Enforcement officers will make random calls and do spot checks, among other things, to ensure that those on the new, stricter stay-home notice comply with the requirements.
Foreigners who flout the rules during the mandatory 14-day stay at home on returning from China will face penalties such as having their long-term passes revoked.
Singaporeans, on the other hand, would be prosecuted under the Infectious Diseases Act. First-time offenders can be fined up to $10,000, jailed for up to six months, or both.
The new measure was announced by National Development Minister Lawrence Wong yesterday, as Singapore reported two new cases, bringing the total infected to 77.
Mr Wong, who co-chairs the multi-ministry coronavirus task force, said the stay-home notice was prompted by the surge in the number of coronavirus cases in Chinese provinces outside of Hubei province, whose capital Wuhan is the epicentre of the virus outbreak.
The move, he added, "will ensure we reduce the number of imported cases coming back from China, and then we can focus our energies on reducing the risk of local transmission of the virus within Singapore".
China now has 12,000 cases outside Hubei province, a rise from 4,000 at the end of last month, he noted.
The stay-home notice, which takes effect at 11:59pm today, will apply to Singaporeans, permanent residents and long-term pass holders.
As for the existing 14-day leave of absence, it will no longer be issued to those with recent travel history to China, outside of Hubei.
Unlike the new notice, it is less stringent, letting those serving it to leave their homes briefly, say, to buy meals or household supplies.
But under the stay-home notice, people cannot leave their homes.
Support, however, will be available for those who need help to get daily necessities, said the Ministry of Health.
Singaporeans, permanent residents and long-term visit pass holders can turn to the People's Association for help, while students can approach their schools or institutions, or the Education Ministry.
Work-pass holders can seek help from their employers or the Manpower Ministry.
The Government will also give employers $100 for each day a worker is serving the notice. The self-employed are eligible for it too. But the allowance is not for those who can telecommute.
Mr Wong said those on the stay-home notice will be free to decide what they want to do at home, but they are discouraged from having visitors.

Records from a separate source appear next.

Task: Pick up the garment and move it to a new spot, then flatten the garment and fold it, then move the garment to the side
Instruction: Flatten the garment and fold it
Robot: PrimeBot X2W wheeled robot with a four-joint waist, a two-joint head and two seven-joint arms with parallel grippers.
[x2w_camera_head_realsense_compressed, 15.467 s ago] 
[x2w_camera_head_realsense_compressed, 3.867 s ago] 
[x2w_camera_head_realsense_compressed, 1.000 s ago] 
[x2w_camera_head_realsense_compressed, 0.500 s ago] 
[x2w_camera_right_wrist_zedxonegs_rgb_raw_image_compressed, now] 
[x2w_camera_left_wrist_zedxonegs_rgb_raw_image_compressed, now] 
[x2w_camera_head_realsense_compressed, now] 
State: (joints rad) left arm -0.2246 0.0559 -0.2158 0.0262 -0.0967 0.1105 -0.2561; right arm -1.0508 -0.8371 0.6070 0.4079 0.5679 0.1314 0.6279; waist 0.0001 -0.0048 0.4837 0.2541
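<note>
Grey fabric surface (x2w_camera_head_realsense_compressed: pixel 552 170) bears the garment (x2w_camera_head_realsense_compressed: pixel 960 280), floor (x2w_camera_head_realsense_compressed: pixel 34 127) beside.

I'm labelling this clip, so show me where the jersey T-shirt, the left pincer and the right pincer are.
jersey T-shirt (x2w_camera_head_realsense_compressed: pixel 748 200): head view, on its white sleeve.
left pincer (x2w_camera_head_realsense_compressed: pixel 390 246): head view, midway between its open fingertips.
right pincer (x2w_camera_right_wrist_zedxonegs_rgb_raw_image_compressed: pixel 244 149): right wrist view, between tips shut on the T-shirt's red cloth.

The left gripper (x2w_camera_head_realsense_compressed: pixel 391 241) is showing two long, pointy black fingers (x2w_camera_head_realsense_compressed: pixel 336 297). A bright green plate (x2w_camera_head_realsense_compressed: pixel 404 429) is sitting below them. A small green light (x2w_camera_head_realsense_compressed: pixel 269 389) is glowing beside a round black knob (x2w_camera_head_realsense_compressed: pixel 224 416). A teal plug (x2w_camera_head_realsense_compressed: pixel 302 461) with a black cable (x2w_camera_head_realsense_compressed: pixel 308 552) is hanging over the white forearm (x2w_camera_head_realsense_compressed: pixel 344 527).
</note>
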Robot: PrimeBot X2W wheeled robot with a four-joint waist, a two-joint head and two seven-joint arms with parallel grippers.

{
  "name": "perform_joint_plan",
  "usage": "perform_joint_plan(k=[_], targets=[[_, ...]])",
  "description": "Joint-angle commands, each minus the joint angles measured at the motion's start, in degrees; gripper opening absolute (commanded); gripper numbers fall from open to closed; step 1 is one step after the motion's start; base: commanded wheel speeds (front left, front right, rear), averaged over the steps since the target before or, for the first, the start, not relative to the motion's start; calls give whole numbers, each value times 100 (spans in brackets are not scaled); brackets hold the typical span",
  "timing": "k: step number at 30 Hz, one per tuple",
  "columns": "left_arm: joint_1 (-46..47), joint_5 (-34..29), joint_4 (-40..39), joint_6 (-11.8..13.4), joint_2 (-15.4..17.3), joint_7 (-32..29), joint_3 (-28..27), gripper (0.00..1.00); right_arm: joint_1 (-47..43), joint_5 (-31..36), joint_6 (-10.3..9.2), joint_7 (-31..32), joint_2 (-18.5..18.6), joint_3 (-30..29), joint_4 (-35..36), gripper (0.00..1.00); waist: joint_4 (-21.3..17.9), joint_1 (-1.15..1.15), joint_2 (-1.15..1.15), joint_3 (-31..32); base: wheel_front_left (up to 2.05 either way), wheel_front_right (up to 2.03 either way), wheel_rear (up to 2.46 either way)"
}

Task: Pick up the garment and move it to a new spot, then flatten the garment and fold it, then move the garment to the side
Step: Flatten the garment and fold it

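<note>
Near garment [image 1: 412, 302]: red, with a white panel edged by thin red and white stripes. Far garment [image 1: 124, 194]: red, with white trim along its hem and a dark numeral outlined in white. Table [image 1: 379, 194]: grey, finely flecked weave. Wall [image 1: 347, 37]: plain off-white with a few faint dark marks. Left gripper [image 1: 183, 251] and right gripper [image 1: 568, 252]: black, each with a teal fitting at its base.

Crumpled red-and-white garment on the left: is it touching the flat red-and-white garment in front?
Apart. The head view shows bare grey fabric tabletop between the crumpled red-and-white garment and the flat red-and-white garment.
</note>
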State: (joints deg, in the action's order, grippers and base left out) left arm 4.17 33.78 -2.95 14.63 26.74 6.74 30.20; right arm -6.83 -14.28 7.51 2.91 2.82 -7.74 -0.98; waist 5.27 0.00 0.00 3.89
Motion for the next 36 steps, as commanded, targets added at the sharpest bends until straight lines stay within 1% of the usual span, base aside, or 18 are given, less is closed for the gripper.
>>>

Their family members are urged to take precautions, such as practising good hygiene practices and social distancing.
On the other hand, those under home quarantine are required to isolate themselves and cannot interact physically with others living under the same roof.
As of yesterday, there were about 1,200 people under quarantine, with 600 at home and the rest in government quarantine facilities. The capacity of these facilities has doubled to 2,000, from a week ago.